TASK REQUIREMENTS ->
Where a line in the records holds "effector", count it once; return only the final number.

DATA EXTRACT ->
▼

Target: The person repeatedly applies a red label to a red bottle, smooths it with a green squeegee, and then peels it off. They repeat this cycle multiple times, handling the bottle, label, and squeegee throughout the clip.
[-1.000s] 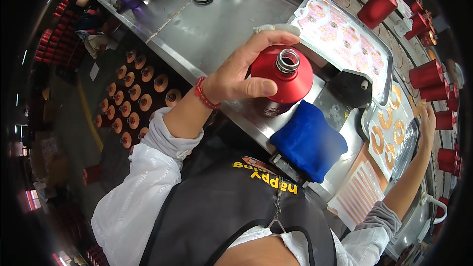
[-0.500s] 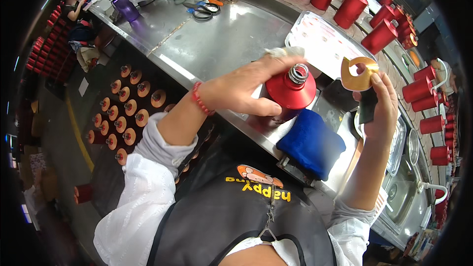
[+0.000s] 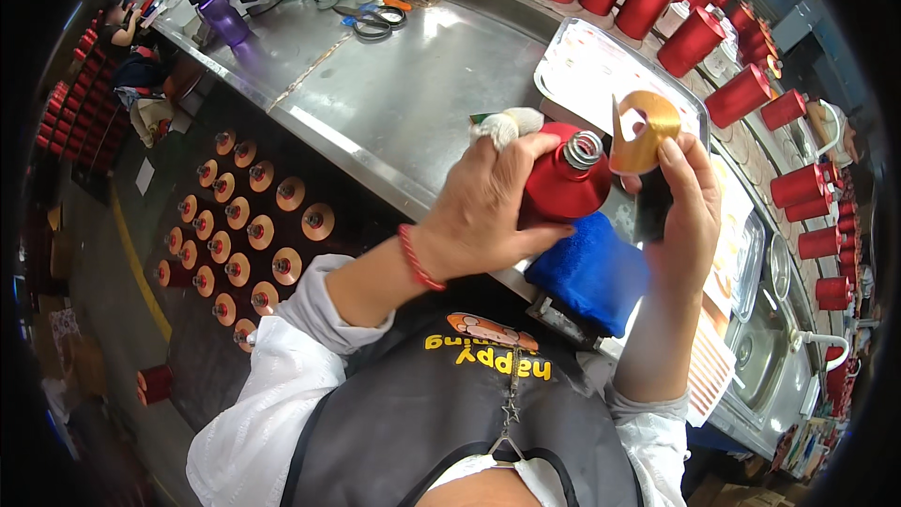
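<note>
My left hand (image 3: 493, 211) grips a red metal bottle (image 3: 563, 183) with a bare threaded neck, held tilted over the steel table's near edge; its forefinger is wrapped in white tape. Just right of the bottle's neck, my right hand (image 3: 690, 211) pinches a round gold label (image 3: 640, 131) with a hole and a cut slit, along with a dark object against the palm. The label almost touches the bottle's mouth. A blue cloth pad (image 3: 591, 272) lies under both hands at the table edge.
A white lit tray (image 3: 582, 70) sits behind the hands on the steel table (image 3: 413, 84). Several red bottles (image 3: 657, 0) line the far and right sides. Scissors (image 3: 371, 23) and a purple bottle (image 3: 221, 14) lie far left. Rows of bottles stand in a rack (image 3: 249, 235) below.
My right hand came in from the far right holding the gold label and now holds it beside the bottle's neck. The left hand kept its grip and tipped the bottle slightly.
</note>
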Demonstrator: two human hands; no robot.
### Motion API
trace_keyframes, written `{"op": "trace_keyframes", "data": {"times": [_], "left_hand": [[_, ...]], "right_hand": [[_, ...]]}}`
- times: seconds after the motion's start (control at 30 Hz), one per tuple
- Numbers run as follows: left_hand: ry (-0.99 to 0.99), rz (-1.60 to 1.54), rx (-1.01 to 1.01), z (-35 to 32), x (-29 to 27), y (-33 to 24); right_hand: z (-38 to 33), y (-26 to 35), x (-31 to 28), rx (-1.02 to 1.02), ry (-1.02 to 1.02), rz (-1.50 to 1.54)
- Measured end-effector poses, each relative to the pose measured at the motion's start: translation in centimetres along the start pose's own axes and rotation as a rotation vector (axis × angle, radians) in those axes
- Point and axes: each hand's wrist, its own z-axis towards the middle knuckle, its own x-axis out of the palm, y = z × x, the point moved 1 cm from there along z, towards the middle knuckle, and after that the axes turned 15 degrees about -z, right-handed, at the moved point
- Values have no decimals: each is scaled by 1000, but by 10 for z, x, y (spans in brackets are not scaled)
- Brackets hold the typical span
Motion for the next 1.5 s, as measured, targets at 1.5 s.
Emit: {"op": "trace_keyframes", "data": {"times": [1.5], "left_hand": [[-237, -1262, -469, 6, -14, 44]], "right_hand": [[6, -57, 34, 39, 77, -7]]}}
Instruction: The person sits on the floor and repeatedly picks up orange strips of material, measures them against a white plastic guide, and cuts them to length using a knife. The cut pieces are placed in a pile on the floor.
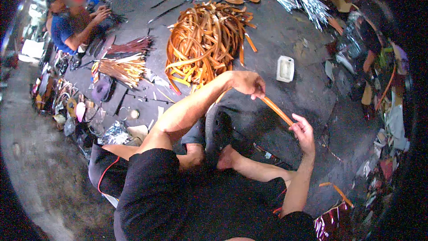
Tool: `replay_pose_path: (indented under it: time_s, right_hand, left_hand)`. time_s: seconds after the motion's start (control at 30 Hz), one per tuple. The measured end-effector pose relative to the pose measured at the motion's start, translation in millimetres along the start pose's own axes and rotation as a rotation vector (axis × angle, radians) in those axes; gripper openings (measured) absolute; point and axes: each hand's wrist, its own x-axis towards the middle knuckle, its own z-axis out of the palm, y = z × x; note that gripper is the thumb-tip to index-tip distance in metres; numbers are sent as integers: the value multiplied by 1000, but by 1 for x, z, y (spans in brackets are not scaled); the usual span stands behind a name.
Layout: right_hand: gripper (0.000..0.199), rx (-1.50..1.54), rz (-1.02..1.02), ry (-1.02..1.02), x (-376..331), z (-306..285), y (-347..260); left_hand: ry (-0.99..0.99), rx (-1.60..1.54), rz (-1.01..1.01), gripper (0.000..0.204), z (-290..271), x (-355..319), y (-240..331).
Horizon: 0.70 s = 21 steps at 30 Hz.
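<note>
Left hand (248, 83) pinches far end of tan strip (276, 110); right hand (304, 132) grips near end; better keep strip taut, fingers near edges, above dark floor (307, 76).

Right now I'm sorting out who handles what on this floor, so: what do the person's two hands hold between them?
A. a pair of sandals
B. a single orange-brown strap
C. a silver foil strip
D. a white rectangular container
B: the left hand grips one end of the orange-brown strap and the right hand the other, apart from the big strap pile.
</note>
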Motion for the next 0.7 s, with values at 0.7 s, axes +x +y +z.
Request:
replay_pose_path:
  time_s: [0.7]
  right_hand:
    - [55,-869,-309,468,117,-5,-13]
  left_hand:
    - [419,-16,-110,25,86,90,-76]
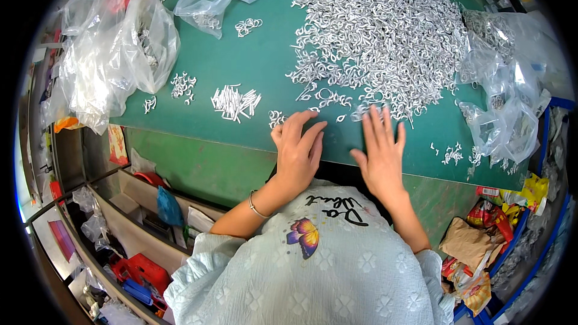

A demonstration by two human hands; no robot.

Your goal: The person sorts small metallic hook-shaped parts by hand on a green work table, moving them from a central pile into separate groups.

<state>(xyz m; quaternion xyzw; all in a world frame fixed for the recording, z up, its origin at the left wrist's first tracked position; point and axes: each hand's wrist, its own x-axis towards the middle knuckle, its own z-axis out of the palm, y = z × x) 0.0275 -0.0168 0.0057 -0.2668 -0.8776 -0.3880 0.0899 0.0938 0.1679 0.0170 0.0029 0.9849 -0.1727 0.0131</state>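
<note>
A large heap of small silver-white metal clasps and rings (379, 30) covers the far middle and right of a green tabletop (241, 63). My right hand (383, 159) lies at the heap's near edge, fingers stretched out over a few loose pieces. My left hand (296, 147) is at the table's front edge, its fingers bent and apart, tips pointing right. One fingertip is beside a small white piece. Just left of that hand sits a little cluster of rings (277, 118). Farther left lie short white metal rods (235, 103) in a loose pile.
Small groups of pieces lie at left (183, 86) and at right (453, 154). Clear plastic bags (96, 66) bunch at the far left, and more bags (503, 108) at the right. Wooden compartments (129, 201) stand below left; snack packets and a paper bag (466, 241) below right.
</note>
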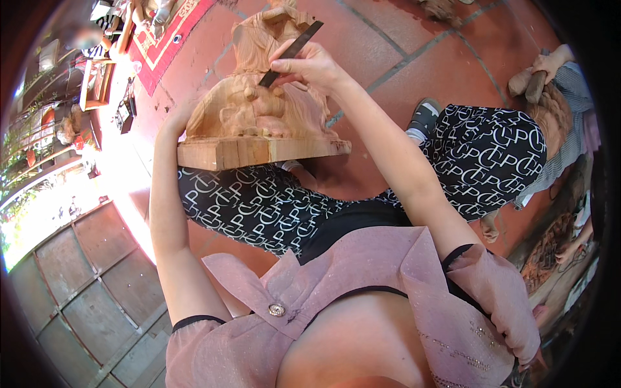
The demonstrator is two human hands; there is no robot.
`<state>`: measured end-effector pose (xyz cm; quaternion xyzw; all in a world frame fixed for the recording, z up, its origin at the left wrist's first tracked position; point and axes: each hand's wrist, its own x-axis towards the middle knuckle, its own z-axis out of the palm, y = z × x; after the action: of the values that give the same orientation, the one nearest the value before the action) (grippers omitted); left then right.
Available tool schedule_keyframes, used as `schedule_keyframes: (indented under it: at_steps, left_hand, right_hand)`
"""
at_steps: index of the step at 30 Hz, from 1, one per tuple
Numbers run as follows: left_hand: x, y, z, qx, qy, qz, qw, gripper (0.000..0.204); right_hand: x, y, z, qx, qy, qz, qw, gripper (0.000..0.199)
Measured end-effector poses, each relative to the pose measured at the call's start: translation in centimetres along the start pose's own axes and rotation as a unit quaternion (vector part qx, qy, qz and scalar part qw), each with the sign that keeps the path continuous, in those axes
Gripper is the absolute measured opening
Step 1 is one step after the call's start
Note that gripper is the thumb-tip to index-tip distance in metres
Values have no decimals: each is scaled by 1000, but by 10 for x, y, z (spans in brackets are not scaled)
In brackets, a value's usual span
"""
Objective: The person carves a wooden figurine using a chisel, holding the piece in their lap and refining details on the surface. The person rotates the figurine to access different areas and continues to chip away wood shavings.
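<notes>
A pale wooden carving (259,107) on a thick flat base rests on my left knee, above my patterned trousers. My right hand (309,66) grips a dark flat metal file (292,52), whose lower tip touches the carving near its middle. My left hand (180,119) is pressed against the carving's left side, mostly hidden behind the wood; I cannot see its fingers.
Red tiled floor (446,58) surrounds me. A red patterned mat (169,35) lies at the upper left beside wooden items (97,84). Another person's hand (546,64) works on a piece of wood at the upper right. Grey wooden panels (84,278) lie at the lower left.
</notes>
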<state>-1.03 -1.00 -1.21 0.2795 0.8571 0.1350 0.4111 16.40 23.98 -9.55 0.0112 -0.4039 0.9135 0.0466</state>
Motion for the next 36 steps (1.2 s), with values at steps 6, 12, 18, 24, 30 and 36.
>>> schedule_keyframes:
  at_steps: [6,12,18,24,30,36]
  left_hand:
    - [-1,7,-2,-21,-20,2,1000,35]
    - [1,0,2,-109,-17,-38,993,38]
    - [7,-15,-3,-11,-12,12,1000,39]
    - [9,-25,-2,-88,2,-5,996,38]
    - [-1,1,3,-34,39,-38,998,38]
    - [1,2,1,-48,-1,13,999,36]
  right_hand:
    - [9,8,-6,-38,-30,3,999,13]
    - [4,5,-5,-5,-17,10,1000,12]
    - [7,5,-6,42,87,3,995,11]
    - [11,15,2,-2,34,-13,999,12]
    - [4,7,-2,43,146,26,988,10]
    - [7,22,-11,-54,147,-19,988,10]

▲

THE ANSWER ->
4